About this exercise
Hand back every line from the beginning of the data below through the line containing "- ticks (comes", word for word and free of pictures.

Stored dataset items
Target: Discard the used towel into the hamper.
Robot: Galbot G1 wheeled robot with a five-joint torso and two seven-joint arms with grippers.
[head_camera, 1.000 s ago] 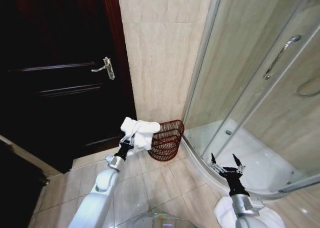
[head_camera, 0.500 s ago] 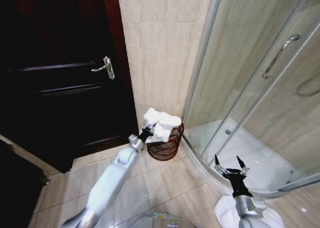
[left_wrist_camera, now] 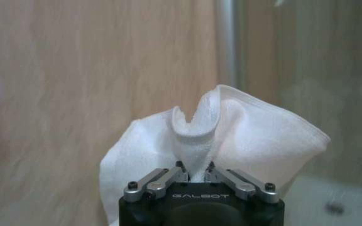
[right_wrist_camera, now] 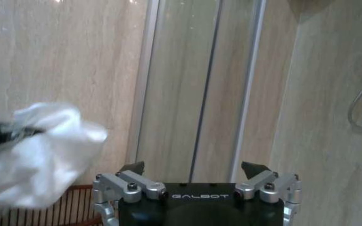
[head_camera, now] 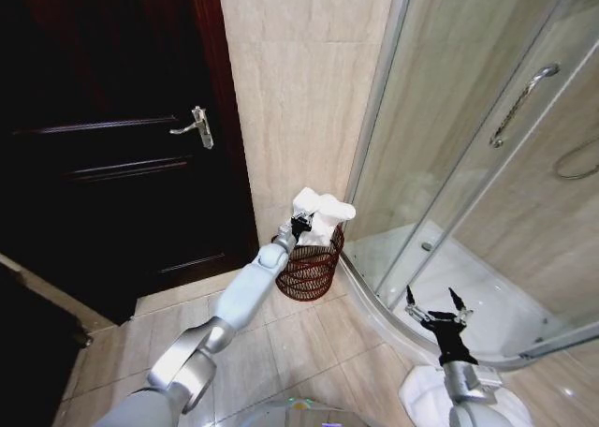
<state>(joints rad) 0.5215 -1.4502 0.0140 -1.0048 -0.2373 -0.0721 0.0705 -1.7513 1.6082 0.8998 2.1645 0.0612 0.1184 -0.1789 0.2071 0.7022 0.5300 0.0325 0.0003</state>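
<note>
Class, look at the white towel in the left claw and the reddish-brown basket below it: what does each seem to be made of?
The white towel looks like soft terry cotton: matte, nubbly surface, limp folds. The round reddish-brown openwork hamper seems to be thin wire or wicker; the slim dark ribs with gaps leave it open which. The left claw is shut on the towel.

The towel [head_camera: 323,213] was white terry cloth, soft and nubbly with a stitched hem, pinched between the bare metal fingers of the left gripper [left_wrist_camera: 193,173], whose body was matt black plastic. The hamper [head_camera: 309,268] was openwork of thin reddish-brown wire with a dull sheen. The wall [head_camera: 299,90] and floor [head_camera: 281,343] were smooth, glossy beige tile. The door [head_camera: 103,137] was dark polished wood with a bright metal handle [head_camera: 195,126]. The shower screen [head_camera: 487,146] was clear glass in a satin metal frame.
</note>
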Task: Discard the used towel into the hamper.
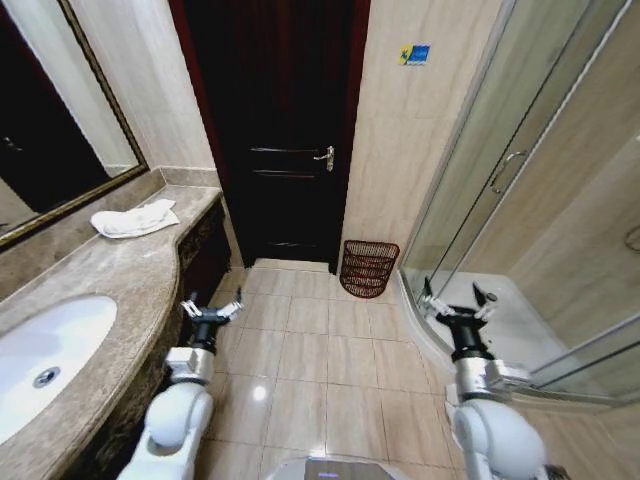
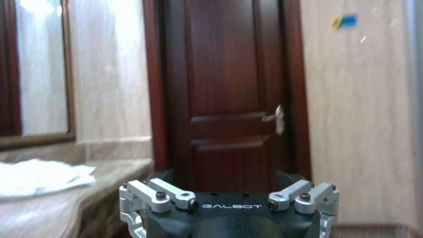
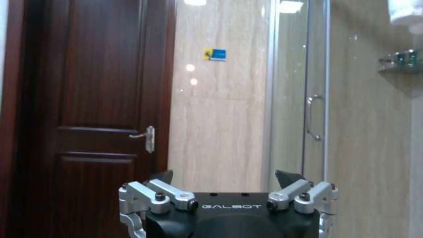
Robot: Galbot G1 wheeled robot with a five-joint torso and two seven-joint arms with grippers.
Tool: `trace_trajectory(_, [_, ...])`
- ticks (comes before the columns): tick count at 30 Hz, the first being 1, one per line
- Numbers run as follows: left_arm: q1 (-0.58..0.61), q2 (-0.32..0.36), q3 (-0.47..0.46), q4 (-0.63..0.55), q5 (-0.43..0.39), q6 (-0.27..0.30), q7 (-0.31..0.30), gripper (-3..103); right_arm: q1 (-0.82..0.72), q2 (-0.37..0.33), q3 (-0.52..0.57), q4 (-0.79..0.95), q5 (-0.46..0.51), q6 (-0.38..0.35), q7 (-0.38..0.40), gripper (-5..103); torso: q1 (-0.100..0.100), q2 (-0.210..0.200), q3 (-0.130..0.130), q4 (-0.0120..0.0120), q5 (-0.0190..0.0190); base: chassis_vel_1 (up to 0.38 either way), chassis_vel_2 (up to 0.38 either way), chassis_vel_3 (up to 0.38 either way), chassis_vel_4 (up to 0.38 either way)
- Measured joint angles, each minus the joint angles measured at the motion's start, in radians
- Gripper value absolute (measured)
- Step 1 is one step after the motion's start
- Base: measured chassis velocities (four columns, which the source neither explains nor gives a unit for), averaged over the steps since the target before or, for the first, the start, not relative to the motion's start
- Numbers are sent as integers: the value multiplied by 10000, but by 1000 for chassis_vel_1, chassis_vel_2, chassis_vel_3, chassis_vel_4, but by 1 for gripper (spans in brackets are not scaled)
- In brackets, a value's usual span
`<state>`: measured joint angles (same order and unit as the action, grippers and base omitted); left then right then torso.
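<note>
White towel (image 1: 134,219) on the surface (image 1: 120,280), well beyond the left gripper (image 1: 211,309), hamper (image 1: 368,268) on floor ahead, right gripper (image 1: 458,304), both jaws apart, empty

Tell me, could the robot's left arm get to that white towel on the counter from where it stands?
Probably not yet. The towel lies at the counter's far end, well ahead of the open left gripper; nothing blocks it, but the robot likely needs to drive closer.

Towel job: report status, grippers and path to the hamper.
Left gripper and right gripper open, empty, held low. Towel on the counter, far end. Hamper on the floor by the door. Nothing on the tiles between.
</note>
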<state>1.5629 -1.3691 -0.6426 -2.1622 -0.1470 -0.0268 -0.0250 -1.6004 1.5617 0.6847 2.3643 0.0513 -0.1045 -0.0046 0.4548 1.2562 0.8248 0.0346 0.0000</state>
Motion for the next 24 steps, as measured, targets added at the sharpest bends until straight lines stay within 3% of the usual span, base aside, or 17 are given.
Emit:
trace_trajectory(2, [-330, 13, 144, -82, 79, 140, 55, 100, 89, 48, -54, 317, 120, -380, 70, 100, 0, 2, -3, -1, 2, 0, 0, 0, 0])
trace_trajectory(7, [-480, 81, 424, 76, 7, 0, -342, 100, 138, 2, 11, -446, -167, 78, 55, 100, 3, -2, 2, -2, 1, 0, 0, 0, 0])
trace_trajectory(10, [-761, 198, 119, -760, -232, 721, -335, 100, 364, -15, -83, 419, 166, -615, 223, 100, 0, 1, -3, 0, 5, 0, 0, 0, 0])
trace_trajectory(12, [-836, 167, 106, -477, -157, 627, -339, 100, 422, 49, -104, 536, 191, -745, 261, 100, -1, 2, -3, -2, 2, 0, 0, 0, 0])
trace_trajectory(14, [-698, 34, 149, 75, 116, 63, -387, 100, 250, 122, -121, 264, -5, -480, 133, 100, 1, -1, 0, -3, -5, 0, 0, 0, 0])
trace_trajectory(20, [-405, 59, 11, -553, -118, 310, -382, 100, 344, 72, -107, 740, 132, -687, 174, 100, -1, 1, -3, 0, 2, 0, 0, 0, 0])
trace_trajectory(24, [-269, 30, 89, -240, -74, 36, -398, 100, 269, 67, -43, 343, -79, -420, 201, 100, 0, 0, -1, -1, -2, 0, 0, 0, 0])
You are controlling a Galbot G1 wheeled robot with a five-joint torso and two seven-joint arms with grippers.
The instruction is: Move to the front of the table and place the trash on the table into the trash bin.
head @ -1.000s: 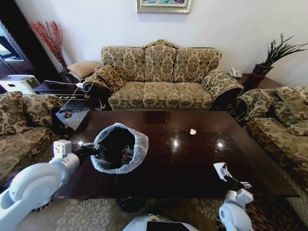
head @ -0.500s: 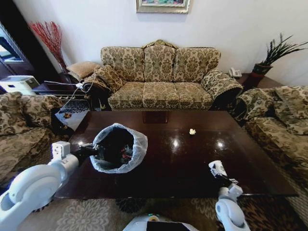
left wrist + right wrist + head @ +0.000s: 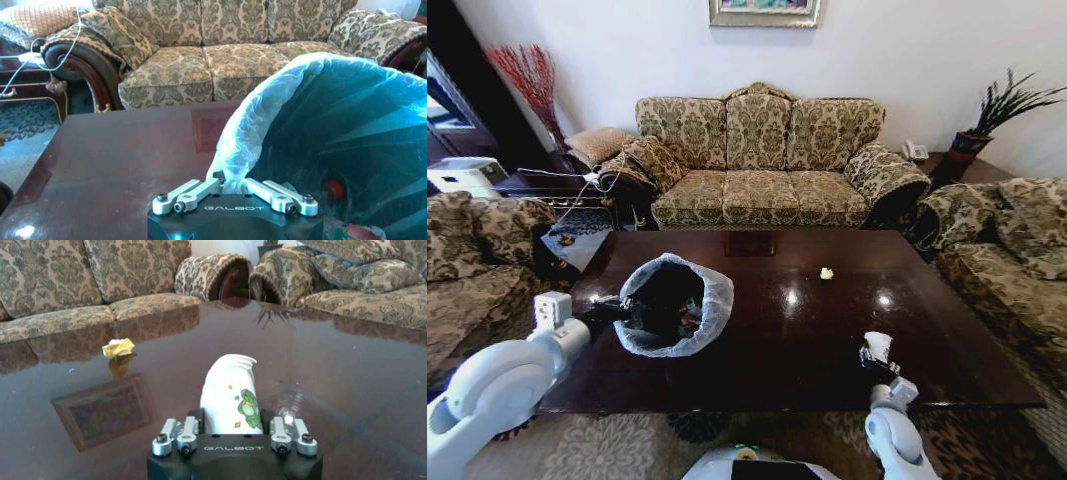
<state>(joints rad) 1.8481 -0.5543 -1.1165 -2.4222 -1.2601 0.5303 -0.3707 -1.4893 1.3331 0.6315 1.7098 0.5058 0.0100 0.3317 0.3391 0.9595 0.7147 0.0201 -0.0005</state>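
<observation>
The right gripper (image 3: 227,432) sat at the lower right of the head view, clamped on a crushed white cup (image 3: 230,392) that pointed away from the wrist, long axis in line with the fingers. The left gripper (image 3: 230,192) at the lower left pinched the bag rim of the bin (image 3: 674,305), which tilted on the table (image 3: 797,340), mouth toward the camera. A small paper wad (image 3: 827,273) lay at centre, well apart from both. A patterned sofa (image 3: 762,160) stood beyond the table at upper centre.
</observation>
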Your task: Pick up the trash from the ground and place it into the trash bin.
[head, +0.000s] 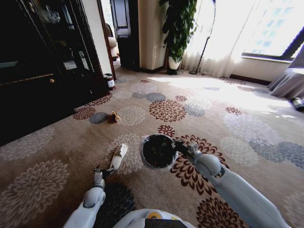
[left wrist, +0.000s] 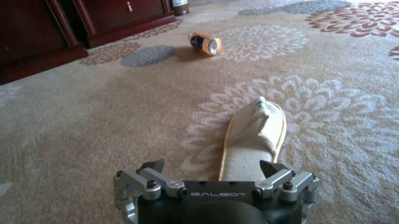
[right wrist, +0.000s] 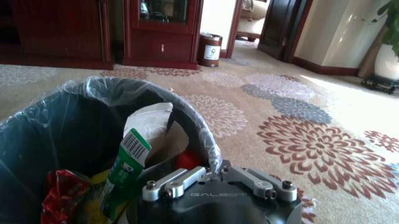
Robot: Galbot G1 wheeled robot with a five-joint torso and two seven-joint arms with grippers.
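Note:
A flat beige-white slipper-shaped piece of trash (head: 118, 156) lies on the flowered carpet just ahead of my left gripper (head: 101, 172). In the left wrist view that gripper (left wrist: 212, 168) is open, with the heel end of the slipper piece (left wrist: 255, 135) between its fingertips. Farther off lies a small brown bottle (head: 114, 116) (left wrist: 206, 44) on its side. The round trash bin (head: 158, 151) stands at centre, and my right gripper (head: 183, 147) (right wrist: 212, 179) is shut on its rim (right wrist: 199, 126). Inside the bin lie a red wrapper (right wrist: 59, 191) and a green-white packet (right wrist: 128, 163).
A dark wooden cabinet (head: 42, 71) runs along the left. A small white-and-red can (head: 110, 81) stands by the doorway. A potted plant (head: 178, 28) and curtains are at the back, and grey drapery (head: 289, 80) is at the far right. Open carpet lies ahead and to the right.

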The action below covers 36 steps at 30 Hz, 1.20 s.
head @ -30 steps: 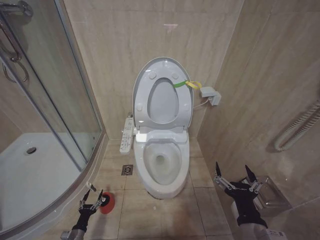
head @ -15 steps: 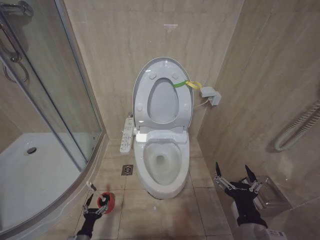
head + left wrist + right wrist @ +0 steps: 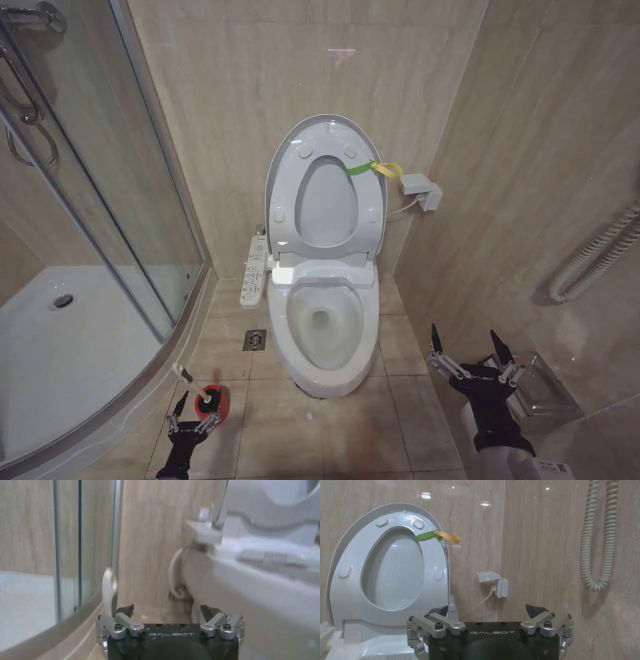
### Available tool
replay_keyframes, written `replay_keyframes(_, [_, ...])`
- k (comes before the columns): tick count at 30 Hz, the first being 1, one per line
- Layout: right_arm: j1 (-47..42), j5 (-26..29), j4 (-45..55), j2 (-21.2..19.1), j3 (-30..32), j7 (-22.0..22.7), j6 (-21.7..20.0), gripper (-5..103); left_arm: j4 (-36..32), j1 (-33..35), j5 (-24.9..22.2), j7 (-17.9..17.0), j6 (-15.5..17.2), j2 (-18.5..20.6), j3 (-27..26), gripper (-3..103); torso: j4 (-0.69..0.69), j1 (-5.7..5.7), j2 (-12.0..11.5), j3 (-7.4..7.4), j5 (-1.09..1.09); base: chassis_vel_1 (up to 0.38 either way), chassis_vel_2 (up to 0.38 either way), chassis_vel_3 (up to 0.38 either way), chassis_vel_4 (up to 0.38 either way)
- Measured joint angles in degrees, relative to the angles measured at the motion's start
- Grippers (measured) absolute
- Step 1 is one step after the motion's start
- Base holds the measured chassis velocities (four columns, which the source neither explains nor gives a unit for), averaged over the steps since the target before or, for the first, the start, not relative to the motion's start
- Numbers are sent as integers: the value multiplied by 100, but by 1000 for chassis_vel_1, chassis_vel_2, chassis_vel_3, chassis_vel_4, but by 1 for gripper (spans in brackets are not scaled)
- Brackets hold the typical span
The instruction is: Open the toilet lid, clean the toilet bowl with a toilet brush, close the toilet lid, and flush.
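Drops lower-left since earlier: left gripper (image 3: 192, 420), spread, unladen, beside thin white-handled toilet brush (image 3: 196, 387), lining up grasp; right gripper (image 3: 471, 358) parked, spread.

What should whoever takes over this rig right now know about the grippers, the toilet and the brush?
Left gripper: open, low over the floor at the red holder cup, its fingers either side of the toilet brush handle; brush not gripped.
Right gripper: open, idle near the right wall.
Toilet lid: already raised with the seat, leaning against the back wall; the yellow-green strap hangs at its edge.
Toilet bowl: exposed.
Done: lid opened.
Left: grip the brush, scrub the bowl, return the brush, close the lid, flush.
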Motion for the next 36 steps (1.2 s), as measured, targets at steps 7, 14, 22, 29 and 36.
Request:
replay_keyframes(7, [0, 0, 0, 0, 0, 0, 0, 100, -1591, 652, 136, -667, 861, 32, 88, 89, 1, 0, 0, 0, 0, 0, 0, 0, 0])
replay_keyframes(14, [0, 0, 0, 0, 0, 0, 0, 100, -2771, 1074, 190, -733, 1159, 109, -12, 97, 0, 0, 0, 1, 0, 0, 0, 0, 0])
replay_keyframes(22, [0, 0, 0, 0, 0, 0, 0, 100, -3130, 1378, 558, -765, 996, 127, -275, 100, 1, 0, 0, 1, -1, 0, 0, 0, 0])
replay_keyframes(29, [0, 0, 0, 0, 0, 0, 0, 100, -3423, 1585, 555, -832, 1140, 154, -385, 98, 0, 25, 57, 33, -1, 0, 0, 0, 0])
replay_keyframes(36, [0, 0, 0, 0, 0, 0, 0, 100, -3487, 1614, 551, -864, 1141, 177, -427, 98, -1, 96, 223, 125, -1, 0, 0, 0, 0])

Response to the exercise
Target: Discard the used towel into the hamper.
Robot: Galbot G1 wheeled robot with a five-joint torso and two seven-joint arms with grippers.
[head_camera, 1.000 s ago] 
[head_camera, 0.500 s ago] 
[left_wrist_camera, now] 
[right_wrist_camera, now] 
[head_camera, now] 
<state>(joints rad) 0.5215 -1.4502 0.0140 -1.0048 -0.2373 -0.0721 0.0705 -1.7513 1.6082 0.8998 2.1645 0.0612 0.1184 -0.1789 0.2071 0.7022 0.5300 0.0325 0.0003</state>
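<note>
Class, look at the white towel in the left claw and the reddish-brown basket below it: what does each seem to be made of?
The white towel looks like soft terry cotton: matte, nubbly surface, limp folds. The round reddish-brown openwork hamper seems to be thin wire or wicker; the slim dark ribs with gaps leave it open which. The left claw is shut on the towel.

The towel [head_camera: 323,213] was white terry cloth, soft and nubbly with a stitched hem, pinched between the bare metal fingers of the left gripper [left_wrist_camera: 193,173], whose body was matt black plastic. The hamper [head_camera: 309,268] was openwork of thin reddish-brown wire with a dull sheen. The wall [head_camera: 299,90] and floor [head_camera: 281,343] were smooth, glossy beige tile. The door [head_camera: 103,137] was dark polished wood with a bright metal handle [head_camera: 195,126]. The shower screen [head_camera: 487,146] was clear glass in a satin metal frame.
</note>
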Task: Discard the used towel into the hamper.
Robot: Galbot G1 wheeled robot with a five-joint torso and two seven-joint arms with grippers.
Tool: `trace_trajectory(_, [_, ...])`
- ticks (comes before the columns): tick count at 30 Hz, the first being 1, one per line

No further output is needed for the exercise.